---Esme’s perspective---
---Saturday, 13th of December, 2684 Terran Calendar---
---Central Pangaea, New Australia---
I stand on the inside of the curtain, in the cave nook that Burrows has made his office.
He’s staring at the screen of his collapsible desk and the various bits of administration on it.
“So… Lieutenant…” he says, frowning and not looking up at me while he works “…you want to put Jenkins on respite duty?”
“Yes, Sir.” I say, trying not to show my exhaustion.
“Why?”
“Sir, you saw how he was after today’s engagement… That was a fullblown CSR episode… He’s utterly unfit for active combat right now.”
He sighs and sits up in his chair, pinching the bridge of his nose.
“I saw, Esme… I did but… what do you want me to do with him?” he asks, not opening his eyes.

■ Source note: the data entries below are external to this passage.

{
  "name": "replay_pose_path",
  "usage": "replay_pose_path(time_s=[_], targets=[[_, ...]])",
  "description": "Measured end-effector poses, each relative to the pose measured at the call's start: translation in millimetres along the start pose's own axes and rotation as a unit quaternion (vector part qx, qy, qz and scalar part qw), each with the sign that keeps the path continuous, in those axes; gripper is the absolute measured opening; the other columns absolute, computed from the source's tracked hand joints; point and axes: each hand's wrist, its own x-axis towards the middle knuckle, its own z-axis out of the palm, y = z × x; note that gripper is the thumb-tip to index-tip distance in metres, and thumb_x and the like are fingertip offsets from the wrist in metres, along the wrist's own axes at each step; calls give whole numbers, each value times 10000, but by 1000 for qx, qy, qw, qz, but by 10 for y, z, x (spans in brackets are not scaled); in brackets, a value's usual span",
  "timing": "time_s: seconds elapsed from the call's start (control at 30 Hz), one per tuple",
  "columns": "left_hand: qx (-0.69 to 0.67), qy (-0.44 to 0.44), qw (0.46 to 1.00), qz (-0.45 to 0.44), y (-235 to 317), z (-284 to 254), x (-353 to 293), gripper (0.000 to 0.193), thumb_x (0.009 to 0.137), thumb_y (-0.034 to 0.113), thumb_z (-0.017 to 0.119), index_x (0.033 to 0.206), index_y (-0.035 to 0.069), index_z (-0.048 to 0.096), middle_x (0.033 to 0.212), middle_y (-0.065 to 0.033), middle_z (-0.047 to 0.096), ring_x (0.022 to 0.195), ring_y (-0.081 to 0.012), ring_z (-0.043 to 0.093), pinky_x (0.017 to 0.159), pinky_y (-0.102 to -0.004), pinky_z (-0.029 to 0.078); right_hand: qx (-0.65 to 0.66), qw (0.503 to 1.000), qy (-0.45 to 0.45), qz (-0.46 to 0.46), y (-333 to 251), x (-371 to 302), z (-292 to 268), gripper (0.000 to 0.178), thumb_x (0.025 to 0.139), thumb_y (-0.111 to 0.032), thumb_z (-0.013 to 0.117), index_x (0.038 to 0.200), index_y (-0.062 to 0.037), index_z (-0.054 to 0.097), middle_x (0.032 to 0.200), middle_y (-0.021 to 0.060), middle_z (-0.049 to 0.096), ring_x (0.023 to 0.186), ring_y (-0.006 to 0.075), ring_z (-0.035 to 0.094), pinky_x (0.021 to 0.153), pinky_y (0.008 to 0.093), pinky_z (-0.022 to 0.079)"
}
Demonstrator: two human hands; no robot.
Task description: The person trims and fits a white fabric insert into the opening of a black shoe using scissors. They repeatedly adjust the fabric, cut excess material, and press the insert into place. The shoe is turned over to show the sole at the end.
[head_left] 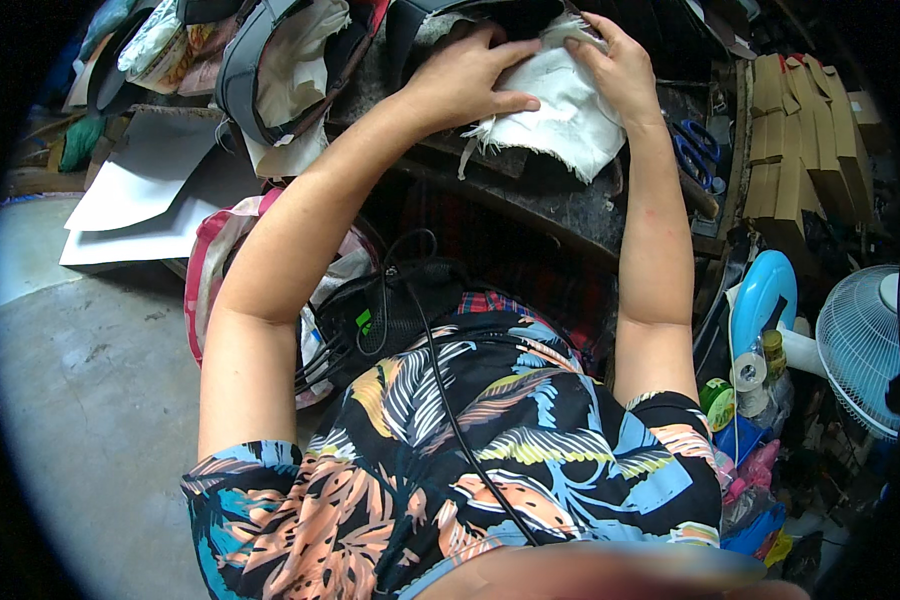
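Observation:
A frayed white cloth (560, 110) lies on the dark workbench (560, 225) in front of me, below a black curved piece (510, 15) at the top edge. My left hand (465, 80) rests at the cloth's left side, thumb and fingers spread apart; some fingertips are hidden behind the cloth and the black piece. At the cloth's upper right, my right hand (618, 70) pinches its edge between thumb and fingers. Blue-handled scissors (697, 152) lie on the bench, right of my right wrist.
Black bands with pale lining (255, 75) are piled at the upper left, above white sheets (155, 185). A pink-rimmed bag (205, 260) stands under my left arm. Folded brown cartons (800, 130), a white fan (860, 345) and a blue round object (763, 295) are on the right.

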Motion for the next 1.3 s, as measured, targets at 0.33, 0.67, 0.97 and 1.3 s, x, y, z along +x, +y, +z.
replay_pose_path(time_s=[0.33, 0.67, 0.97, 1.3], targets=[[-110, -13, 993, 46, -131, 36, 47, 576, 889, 221, 695, 1424, 170, 487, 1217, -112, 671, 1076, -308, 658, 951, -398, 522, -121, 984, 124, -27, -289, 7, -88, 464, 811, -179, 713, 1257, -84, 630, 910, 114, 685, 864, 302, 654, 797, 408, 516], [-145, -35, 989, -16, -72, -8, -13, 787, 887, 242, 687, 1529, 50, 273, 1357, -105, 608, 1206, -359, 584, 1037, -396, 441, -125, 959, -31, -251, -449, -511, -227, 438, 905, -255, 676, 1311, -106, 604, 1223, 151, 655, 1159, 310, 615, 971, 404, 499], [-254, -60, 963, -63, -174, 12, 60, 635, 914, 133, 593, 1494, 31, 359, 1341, -143, 615, 1228, -282, 580, 1051, -344, 418, -215, 940, -139, -227, -255, -1059, -562, 496, 864, -300, 667, 1332, -146, 614, 1378, 78, 589, 1342, 267, 490, 1160, 472, 331], [-175, -48, 982, -43, -115, 40, 39, 625, 878, 85, 550, 1481, 86, 386, 1344, -136, 610, 1208, -329, 590, 1047, -384, 434, -208, 933, -70, -284, -237, -1129, -522, 331, 865, -38, 625, 1170, -136, 707, 1158, 63, 718, 1145, 242, 659, 1083, 446, 441]])
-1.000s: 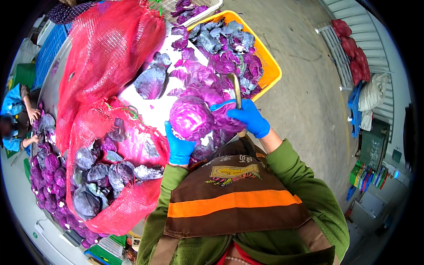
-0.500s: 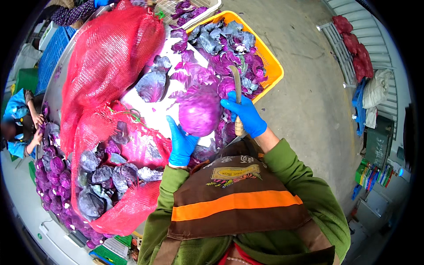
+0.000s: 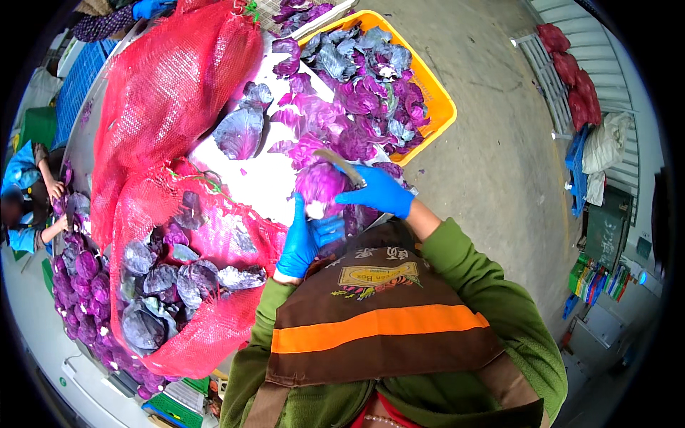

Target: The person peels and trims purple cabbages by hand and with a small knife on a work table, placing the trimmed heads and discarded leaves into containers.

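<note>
A round red cabbage (image 3: 319, 184) is between my two blue-gloved hands, its pale cut stem end turned toward me. My left hand (image 3: 305, 241) closes on its near left side, with fingers around the lower part. In my right hand (image 3: 379, 191) is a curved knife (image 3: 341, 167). The blade slants up and left across the cabbage's far right side, and the handle is hidden in the glove. Around the cabbage lie loose purple leaves (image 3: 321, 118) on the white table surface (image 3: 250, 178).
A yellow crate (image 3: 441, 107) of trimmed leaves stands beyond my right hand. On the left are a red mesh sack (image 3: 168, 93) and an opened one (image 3: 207, 342) holding dark cabbages. More cabbages (image 3: 82, 299) are heaped farther left, where another person's hands (image 3: 56, 191) work.
The cabbage has been turned, so its stem end now shows. My right hand has moved left against it, and the knife has tilted from upright to slanting over it.
</note>
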Motion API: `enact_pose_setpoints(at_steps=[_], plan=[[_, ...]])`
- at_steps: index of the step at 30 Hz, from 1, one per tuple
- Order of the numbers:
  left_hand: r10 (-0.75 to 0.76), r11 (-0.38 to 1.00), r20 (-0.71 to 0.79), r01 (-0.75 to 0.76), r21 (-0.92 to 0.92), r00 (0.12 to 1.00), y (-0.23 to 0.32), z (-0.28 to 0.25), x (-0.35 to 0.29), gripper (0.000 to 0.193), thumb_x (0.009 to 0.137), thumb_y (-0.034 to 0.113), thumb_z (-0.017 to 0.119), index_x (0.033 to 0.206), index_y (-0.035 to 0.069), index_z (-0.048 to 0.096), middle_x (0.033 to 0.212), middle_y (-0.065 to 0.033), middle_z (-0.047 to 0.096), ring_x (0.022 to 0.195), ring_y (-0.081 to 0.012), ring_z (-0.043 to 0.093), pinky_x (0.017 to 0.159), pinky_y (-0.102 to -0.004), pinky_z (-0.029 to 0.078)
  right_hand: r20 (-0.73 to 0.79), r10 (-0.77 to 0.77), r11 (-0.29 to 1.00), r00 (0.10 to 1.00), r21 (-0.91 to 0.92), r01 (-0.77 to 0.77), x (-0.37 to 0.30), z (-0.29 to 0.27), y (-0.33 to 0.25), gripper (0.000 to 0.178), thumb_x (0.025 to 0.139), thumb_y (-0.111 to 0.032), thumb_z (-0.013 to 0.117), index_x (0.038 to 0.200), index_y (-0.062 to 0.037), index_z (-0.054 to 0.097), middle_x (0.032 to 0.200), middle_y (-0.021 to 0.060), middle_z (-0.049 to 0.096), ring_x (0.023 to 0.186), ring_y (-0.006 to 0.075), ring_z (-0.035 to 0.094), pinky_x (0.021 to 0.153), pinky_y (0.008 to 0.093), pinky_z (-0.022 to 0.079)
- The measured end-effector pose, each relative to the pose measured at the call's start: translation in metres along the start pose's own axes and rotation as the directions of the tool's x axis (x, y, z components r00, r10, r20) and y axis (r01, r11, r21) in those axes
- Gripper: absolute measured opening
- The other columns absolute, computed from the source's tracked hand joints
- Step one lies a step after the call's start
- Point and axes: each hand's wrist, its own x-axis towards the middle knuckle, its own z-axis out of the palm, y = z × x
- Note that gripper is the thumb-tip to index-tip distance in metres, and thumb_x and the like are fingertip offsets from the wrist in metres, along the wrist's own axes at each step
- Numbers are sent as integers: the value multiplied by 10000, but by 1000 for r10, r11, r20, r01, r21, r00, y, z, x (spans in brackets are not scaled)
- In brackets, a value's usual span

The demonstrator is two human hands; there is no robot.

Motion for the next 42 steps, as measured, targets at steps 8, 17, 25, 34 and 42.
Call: enact_pose_setpoints(at_steps=[8, 17, 25, 34, 42], plan=[[781, 170, 184, -487, 857, 597, 12, -3, 19, 1005, 636, 287, 971, 1437, -5, 440, 1359, -213, 513, 1234, -325, 517, 1055, -422, 440, -26, 108, 991, 994, 79, -105, 23, 2, 13, 692, 836, -361, 833, 1384, -19, 584, 1320, 167, 649, 1189, 219, 620, 1008, 360, 479], [778, 74, 107, -259, 963, 619, 23, 34, 47, 1136, 651, 463, 929, 1495, -38, 358, 1389, -248, 533, 1258, -428, 484, 1045, -484, 417, -275, -140, 934, 951, -355, 35, -31, -1, -5, 364, 1050, -311, 510, 1363, -156, 613, 1116, 207, 696, 989, 381, 676, 806, 446, 534], [652, -52, 145, -147, 988, 744, 37, 38, 44, 1427, 510, 572, 954, 1542, -48, 187, 1380, -291, 472, 1183, -450, 495, 971, -520, 474, -318, -184, 898, 930, -440, 27, -39, 14, -13, 422, 1048, -353, 507, 1435, -192, 555, 1038, 186, 711, 868, 363, 687, 710, 454, 532], [631, -50, 107, -97, 994, 769, 41, 45, 42, 1370, 544, 530, 957, 1522, -74, 213, 1373, -297, 476, 1213, -459, 492, 993, -515, 464, -305, -259, 786, 916, -618, 16, -31, 23, 8, 494, 1034, -377, 523, 1489, -189, 485, 972, 145, 718, 795, 338, 685, 648, 456, 522], [650, -55, 169, -177, 983, 741, 35, 31, 51, 1333, 560, 462, 959, 1533, -44, 202, 1366, -290, 473, 1192, -461, 493, 969, -536, 476, -273, -140, 657, 952, -745, -117, -8, 33, -13, 544, 1008, -375, 540, 1468, -89, 488, 862, 132, 703, 760, 310, 695, 620, 477, 539]])
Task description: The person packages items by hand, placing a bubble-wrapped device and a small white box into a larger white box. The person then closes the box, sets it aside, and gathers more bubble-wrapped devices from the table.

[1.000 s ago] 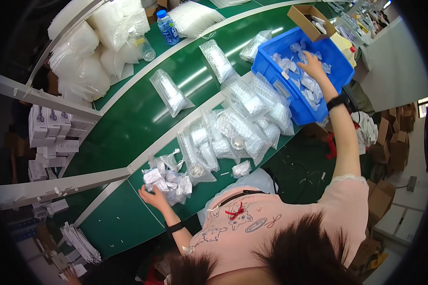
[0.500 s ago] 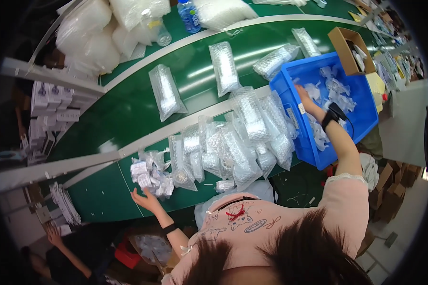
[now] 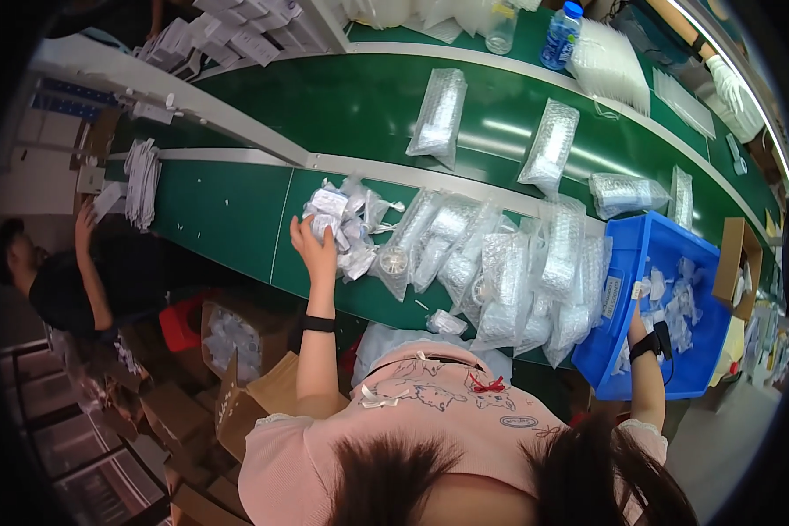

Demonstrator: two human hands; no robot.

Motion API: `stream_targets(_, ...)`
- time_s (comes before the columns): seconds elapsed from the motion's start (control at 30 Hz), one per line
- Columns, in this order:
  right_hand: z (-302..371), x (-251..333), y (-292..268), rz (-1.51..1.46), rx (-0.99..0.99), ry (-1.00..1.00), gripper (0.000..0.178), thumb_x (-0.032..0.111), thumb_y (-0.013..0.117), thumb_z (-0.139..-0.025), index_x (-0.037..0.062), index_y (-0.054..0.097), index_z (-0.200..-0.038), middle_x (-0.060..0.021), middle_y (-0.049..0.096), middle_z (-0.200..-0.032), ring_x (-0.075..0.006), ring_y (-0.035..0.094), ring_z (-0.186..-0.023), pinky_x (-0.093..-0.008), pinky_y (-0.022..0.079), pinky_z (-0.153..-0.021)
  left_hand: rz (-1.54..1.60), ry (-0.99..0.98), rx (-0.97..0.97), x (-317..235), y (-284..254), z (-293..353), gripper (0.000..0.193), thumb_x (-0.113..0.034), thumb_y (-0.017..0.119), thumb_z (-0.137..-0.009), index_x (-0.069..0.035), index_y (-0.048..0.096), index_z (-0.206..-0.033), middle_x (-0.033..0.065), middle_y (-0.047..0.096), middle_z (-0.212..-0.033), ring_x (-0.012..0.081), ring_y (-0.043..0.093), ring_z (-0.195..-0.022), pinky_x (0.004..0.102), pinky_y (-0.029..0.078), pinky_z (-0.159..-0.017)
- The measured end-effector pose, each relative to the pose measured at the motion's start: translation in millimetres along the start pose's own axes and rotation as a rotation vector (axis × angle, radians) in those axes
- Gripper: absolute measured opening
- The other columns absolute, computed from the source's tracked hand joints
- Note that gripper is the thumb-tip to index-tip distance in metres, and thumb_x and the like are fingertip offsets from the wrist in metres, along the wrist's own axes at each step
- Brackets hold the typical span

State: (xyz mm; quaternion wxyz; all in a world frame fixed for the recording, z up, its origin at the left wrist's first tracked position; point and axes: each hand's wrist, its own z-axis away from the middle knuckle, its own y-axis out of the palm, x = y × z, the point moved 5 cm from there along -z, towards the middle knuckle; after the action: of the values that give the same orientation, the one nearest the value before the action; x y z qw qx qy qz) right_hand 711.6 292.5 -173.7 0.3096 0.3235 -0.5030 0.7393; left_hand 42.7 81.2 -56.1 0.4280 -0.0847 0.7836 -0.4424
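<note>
Left hand (image 3: 318, 252), forearm toward twelve, spreads fingers wide at packets' (image 3: 329, 202) seven o'clock; right hand (image 3: 637, 324) dips into bin's (image 3: 624, 245) nine o'clock side, grip impossible to tell.

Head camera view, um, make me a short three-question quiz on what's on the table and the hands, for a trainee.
1. Choose: which hand is at the pile of small packets on the green tabletop? A) left B) right
2. True or false: the blue bin stands to the right of the heaped bubble-wrapped packs.
3. What goes around the wrist of the hand from question 1?
Key: 1. A, the left hand. 2. True. 3. A black band.
</note>
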Motion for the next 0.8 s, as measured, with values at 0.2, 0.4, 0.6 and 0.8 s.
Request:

“Put him on sentry duty at the camp, put him in charge of cooking or cleaning… put him somewhere where he’s less likely to breakdown in tears about how many people he’s had to kill and watch die…”
“Esme… I appreciate the hard position you’re in, since you took over Command of Lt Vickers’ platoon, but…”
“They’re my platoon now, Sir.” I state, simply.
He gives a tiny nod before continuing “Regardless… If I set that precedent… I fear it will only be a matter of time before half the company are returning from engagements in blubbering fits, hoping to get put on camp duty!”
“Sir…” I say, letting some ferocity into my voice “…Jenkins. is. a. fucking. liability right now!… With his mental state, he cannot be counted upon to properly discharge his duties!… If he randomly performs a suicide charge, or curls up in a ball, or just struts around singing nursery rhymes, or whatever other unpredictable shite he might do the next time we get attacked, he might get the rest of his section killed!… Without them and their support, you might lose the whole platoon!… He’s a weak link at the moment… the pragmatic thing to do is to take him out of the chain!… A stitch in time to save nine! Please trust me to be able to discriminate malingers from Soldiers who’re having genuine mental health crises and give the fakers a good smack to the head, Sir!”
He finally looks at me, letting me see the dark circles under his eyes.
Several long moments of silence follow.
He finally sighs “Alright… your reasoning is… sound… I suppose he’s not doing morale any favours either… I’ll put him on camp duty for the time being… but don’t advertise that to the others! When they ask where he is, just tell them ‘camp duty’ without elaborating!”
“They’re none of them stupid, Sir… I’m sure they’ll be able to work out the ‘why’…” I say, relieved that he’s seen sense.
“I’m sure they will too but, this way, we don’t directly establish it as a precedent!… It becomes ‘Jenkins had a mental breakdown and got put on camp duty’ rather than ‘If you have a mental breakdown, then you will be put on camp duty’!”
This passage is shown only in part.